Теперь, странным образом, у Гвендолин были похожие ощущения. Словно она взяла без спросу что-то чужое — а теперь оно так прилепилось к ней, что придется идти и представать перед его законными хозяевами в таком виде.
И все же помимо законных хозяев, был еще и сам Динго. Его-то Гвендолин и боялась больше всего. Сама не зная, почему. Вчерашнее поведение казалось ей теперь самым постыдным. А еще Гвендолин подсознательно чувствовала, что что-то там было, в глазах Динго, и, возможно, даже не то, чем обычно провожали ее досужие мужики где-нибудь на станции или в магазине — глядя на нее с тем, что в миру называется похотью. Было что-то еще — про что знала только Гвен и сам Динго. И теперь она, как тяжелый сундук на плечах, тащила этот страшный секрет, а самым досадным было то, что, возможно, она сама себе все придумала. И Гвендолин, со всей этой неразберихой в голове просто не знала, куда прятать глаза, если она наткнется сегодня на Динго.

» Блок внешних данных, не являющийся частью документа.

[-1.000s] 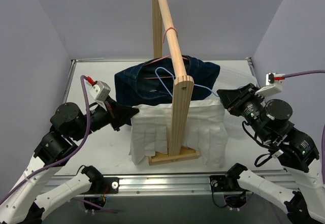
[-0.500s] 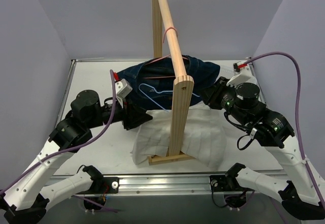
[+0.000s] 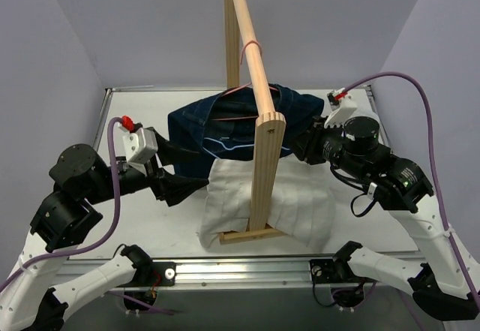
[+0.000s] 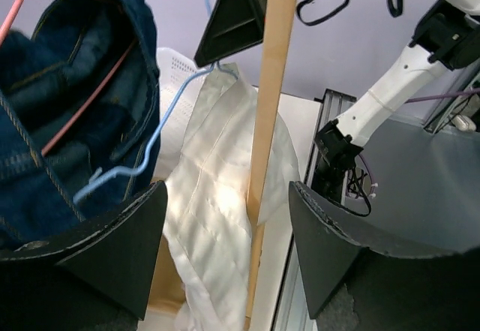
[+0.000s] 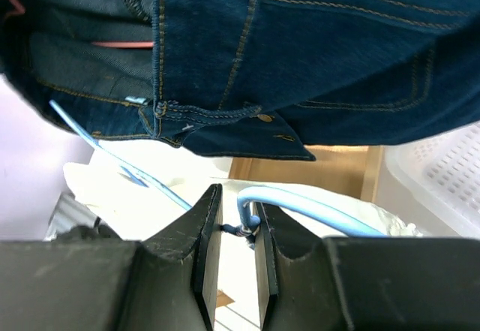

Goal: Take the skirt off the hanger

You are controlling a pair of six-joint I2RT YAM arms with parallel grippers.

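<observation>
The white pleated skirt (image 3: pixel 304 203) lies heaped on the table around the foot of the wooden post (image 3: pixel 267 170). In the left wrist view one corner of the skirt (image 4: pixel 214 196) rises toward the blue wire hanger (image 4: pixel 150 147); whether it still hangs on it I cannot tell. My right gripper (image 5: pixel 238 218) is shut on one end of the hanger (image 5: pixel 315 207), just right of the post. The hanger (image 3: pixel 225 145) runs left in front of the denim. My left gripper (image 3: pixel 191 188) is open and empty, left of the skirt, not touching it.
A dark denim garment (image 3: pixel 217 117) on a pink hanger (image 4: pixel 82 106) hangs from the wooden rail (image 3: pixel 251 38) behind the skirt. A white mesh basket (image 5: pixel 442 181) stands at the back right. The rack's base board (image 3: pixel 240 235) sits near the table's front edge.
My left gripper has opened, let go of the skirt and drawn back to the left. The skirt has sunk into a lower heap. The right gripper keeps hold of the blue hanger.
</observation>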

Калитка хлопнула. Возле забора стоял невысокий, худой, средних лет мужчина. Одет он был просто, но с той небрежной элегантностью, до которой Рою было, как до звезды небесной. Он не спеша достал из кармана пачку бумажек для самодельных папирос, так же неспешно вытянул одну — пальцы работали привычно, без труда отделив тонкую бумажку от других ее товарок, и насыпал в нее табак из черной с оранжевым упаковки. Последним жестом он ловко вставил в конец папиросы фильтр — и закрутил ее в трубочку. Гвендолин в первый раз видела кого-то, столь бережно возившегося с какой-то самокруткой. Рой и его приятели тоже этим баловались — но, по сравнению с их топорной работой, элегантный незнакомец был виртуозом.
Меж тем, мужчина закурил — и до Гвен донесся странный и ароматный запах: было похоже одновременно на корицу, черешню, и еще какой-то шоколад, который Гвендолин уже однажды пробовала, но не помнила, где и когда.

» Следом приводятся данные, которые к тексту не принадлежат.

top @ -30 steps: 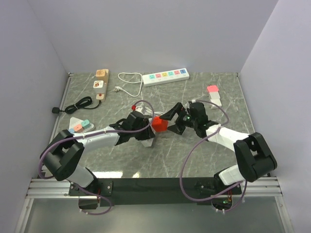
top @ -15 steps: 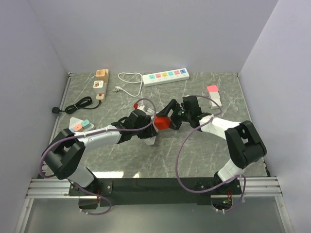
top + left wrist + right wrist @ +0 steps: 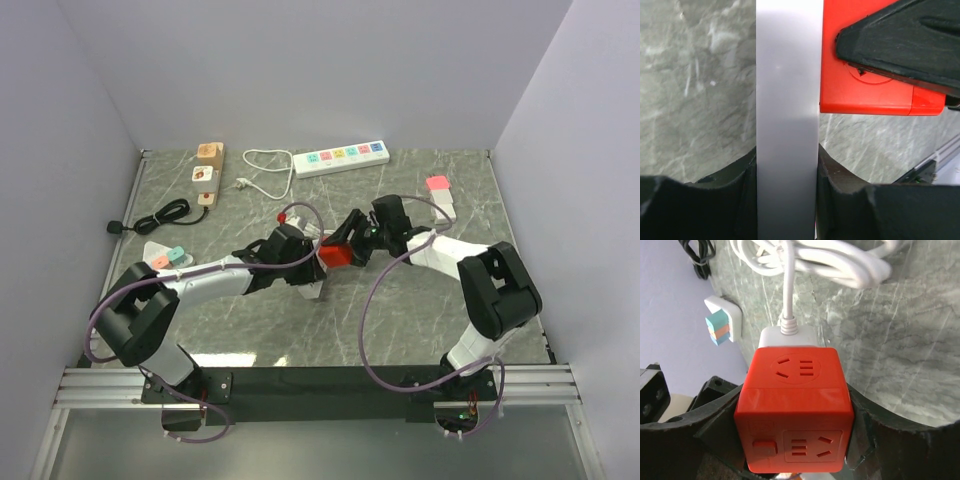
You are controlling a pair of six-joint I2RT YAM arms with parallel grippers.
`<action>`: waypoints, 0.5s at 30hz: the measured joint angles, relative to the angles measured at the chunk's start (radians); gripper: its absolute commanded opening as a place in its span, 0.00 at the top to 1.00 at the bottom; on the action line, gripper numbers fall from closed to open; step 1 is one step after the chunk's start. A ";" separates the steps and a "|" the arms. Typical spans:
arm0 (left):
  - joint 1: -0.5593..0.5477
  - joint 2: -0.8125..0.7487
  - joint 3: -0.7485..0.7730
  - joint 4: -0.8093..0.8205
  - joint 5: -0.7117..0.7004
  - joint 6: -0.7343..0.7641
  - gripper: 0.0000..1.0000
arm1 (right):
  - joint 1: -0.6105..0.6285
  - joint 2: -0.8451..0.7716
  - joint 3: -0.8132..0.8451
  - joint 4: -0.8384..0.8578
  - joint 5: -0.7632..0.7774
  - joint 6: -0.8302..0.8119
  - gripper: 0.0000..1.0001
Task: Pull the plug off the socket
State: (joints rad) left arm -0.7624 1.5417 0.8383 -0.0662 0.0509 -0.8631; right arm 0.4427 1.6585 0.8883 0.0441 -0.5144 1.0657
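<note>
A red socket cube (image 3: 335, 254) sits mid-table. My right gripper (image 3: 348, 240) is shut on its two sides (image 3: 795, 410). A white plug (image 3: 787, 335) with a white cord sits in the cube's far face. My left gripper (image 3: 305, 258) is shut on this white plug (image 3: 787, 100), right beside the cube (image 3: 875, 85). A black right finger (image 3: 900, 40) lies across the cube. A small black plug (image 3: 115, 227) on a thin black cord lies loose at the far left, away from both grippers.
A white power strip (image 3: 340, 158) and its coiled white cord (image 3: 262, 165) lie at the back. A wooden strip (image 3: 207, 172) is at the back left. A white adapter (image 3: 165, 258) lies left, and a pink-and-white piece (image 3: 440, 195) right.
My right gripper has moved left and closed on the red cube. The left gripper has kept its hold on the white plug, and the cube has shifted slightly.
</note>
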 measured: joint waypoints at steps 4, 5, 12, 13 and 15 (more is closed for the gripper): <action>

От незнакомца ее скрывал куст жимолости, в изобилии росшей вдоль дороги. Гвендолин понаблюдала за курящим мужчиной еще немного — он стоял, слегка прислонившись к забору и смотрел куда-то в никуда, в серо-серебристое, затянутое дымкой небо, и, казалось, эта картина вызывала у него самое искреннее восхищение. Во всяком случае, на его лице с небольшой эспаньолкой играла легкая усмешка сфинкса — кому или чему она была адресована, было неясно.

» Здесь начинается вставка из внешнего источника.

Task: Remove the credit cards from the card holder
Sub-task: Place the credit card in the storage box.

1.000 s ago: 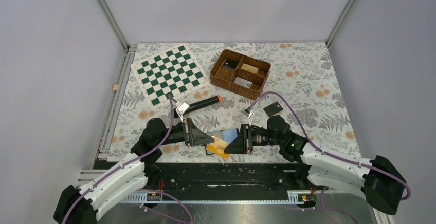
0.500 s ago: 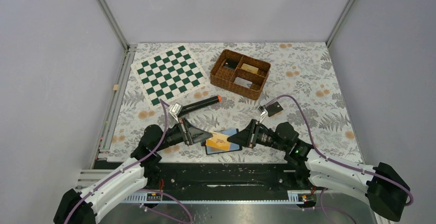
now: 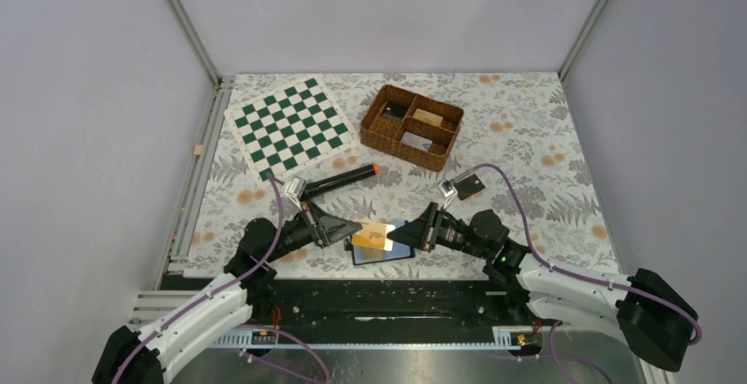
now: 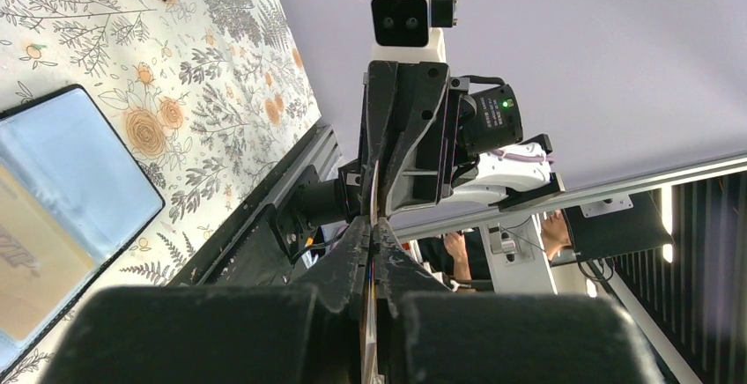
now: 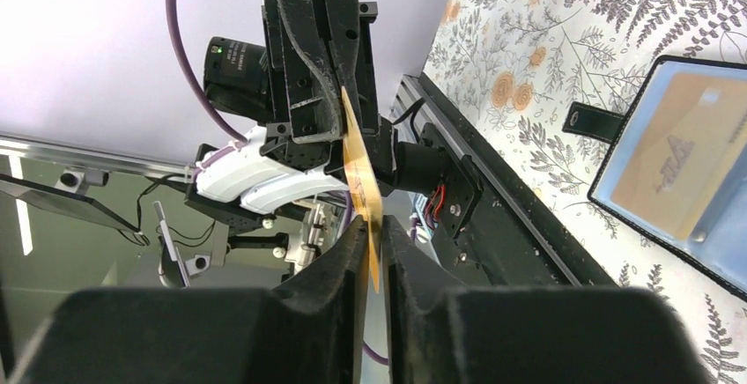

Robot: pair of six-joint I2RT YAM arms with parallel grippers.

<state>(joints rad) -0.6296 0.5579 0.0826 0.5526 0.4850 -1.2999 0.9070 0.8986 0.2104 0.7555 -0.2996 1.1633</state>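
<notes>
The orange card (image 3: 373, 234) is up off the table, held between the two grippers, which face each other tip to tip over the near middle of the flowered cloth (image 3: 528, 146). The left gripper (image 3: 352, 227) has its fingers (image 4: 348, 252) pressed together on one end of the card, which its wrist camera sees edge-on as a thin line. The right gripper (image 3: 398, 236) pinches the opposite end, its fingers (image 5: 348, 261) closed tight on the card's yellow face.

Directly below them the wallet (image 3: 388, 256) lies open and flat on the cloth, blue-grey panels up, with its small side tab sticking out. A tan card-like shape with a logo shows in one panel (probably a card in a clear pocket, though the angle is too steep to be sure).

The dark card (image 3: 468, 187) lies flat on the cloth beyond the right arm, apart from the wallet. Further back are a black tube with an orange tip (image 3: 339, 179), a green-and-white chessboard mat (image 3: 291, 127) and a brown wicker basket (image 3: 380, 133) with compartments.
</notes>
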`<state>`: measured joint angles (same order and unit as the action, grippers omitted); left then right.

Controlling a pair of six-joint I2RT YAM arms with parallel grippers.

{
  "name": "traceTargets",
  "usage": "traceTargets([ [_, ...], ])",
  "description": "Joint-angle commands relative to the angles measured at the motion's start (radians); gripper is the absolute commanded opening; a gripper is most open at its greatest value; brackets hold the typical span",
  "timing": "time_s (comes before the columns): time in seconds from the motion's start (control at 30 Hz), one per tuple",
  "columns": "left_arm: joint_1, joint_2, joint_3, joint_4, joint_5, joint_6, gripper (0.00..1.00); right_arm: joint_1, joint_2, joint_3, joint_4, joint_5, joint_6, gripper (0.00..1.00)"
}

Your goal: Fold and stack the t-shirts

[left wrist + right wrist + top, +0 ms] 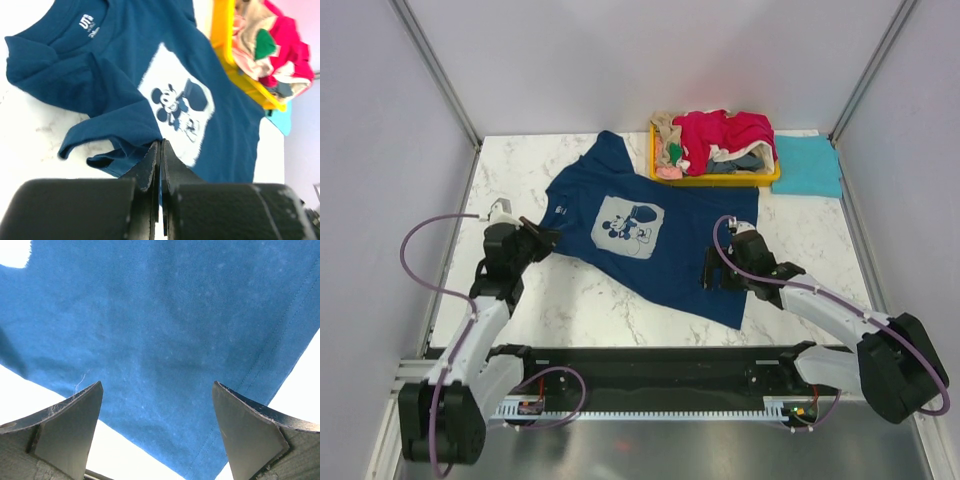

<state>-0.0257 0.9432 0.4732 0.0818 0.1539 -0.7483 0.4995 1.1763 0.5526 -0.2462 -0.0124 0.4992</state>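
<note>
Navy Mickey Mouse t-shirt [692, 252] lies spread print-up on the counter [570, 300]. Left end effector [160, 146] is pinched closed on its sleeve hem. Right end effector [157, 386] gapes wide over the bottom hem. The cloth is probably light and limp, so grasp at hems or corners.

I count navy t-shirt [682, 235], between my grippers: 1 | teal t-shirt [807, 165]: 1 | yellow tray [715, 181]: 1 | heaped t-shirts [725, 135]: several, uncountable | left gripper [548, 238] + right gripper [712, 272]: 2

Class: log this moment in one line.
left gripper: shut on navy t-shirt | right gripper: open over it | print: up
</note>
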Motion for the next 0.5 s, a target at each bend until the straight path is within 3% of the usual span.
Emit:
traceTargets([
  [0.0, -0.020, -0.125, 0.044, -0.246, -0.065, -0.013, 0.02, 0.001, -0.047, 0.027, -0.008, 0.006, 0.030, 0.98],
  [0.17, -0.023, -0.251, 0.079, -0.530, -0.045, -0.037, 0.02, 0.001, -0.119, -0.002, -0.060, 0.058, 0.120, 0.98],
  [0.37, -0.039, -0.411, 0.065, -0.711, 0.068, -0.081, 0.03, 0.005, -0.213, -0.077, -0.122, 0.054, 0.238, 0.98],
  [0.47, -0.075, -0.475, 0.070, -0.757, 0.102, -0.126, 0.23, 0.025, -0.256, -0.094, -0.151, 0.058, 0.260, 0.98],
])
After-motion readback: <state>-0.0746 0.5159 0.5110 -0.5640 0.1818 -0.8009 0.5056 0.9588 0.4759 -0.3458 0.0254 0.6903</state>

Гвендолин, в душе благодарная незнакомцу за то, что тот отвлек ее от мятежных и запутанных мыслей, вновь углубилась в свои терзания. Однако, надо было уже вставать и идти — чего доброго, тетка опять позвонит — а если ее обнаружат под забором со звонящим в руке телефоном, не оберешься дополнительных неприятностей. Можно подумать, у нее их было недостаточно.
Гвен выглянула из-за куста. Незнакомец исчез, но не было слышно, как хлопнула калитка. Наверное, просто тихо закрыл. Гвендолин поднялась, как правильная девочка, забрала свой мятый стаканчик из-под кофе и с неохотой потащилась к калитке.
Вдруг на плечо ей легла рука. В беспокойном мозгу Гвендолин тут же вспыхнула мысль — Динго. Она стремительно повернулась и ее настороженный взгляд упал на незнакомое лицо человека, недавно стоявшего у калитки. Мужчина молча смотрел на нее слегка прищуренными темными, почти черными глазами и улыбался с таким же выражением лукавого восхищения, с каким только что смотрел в туманное небо.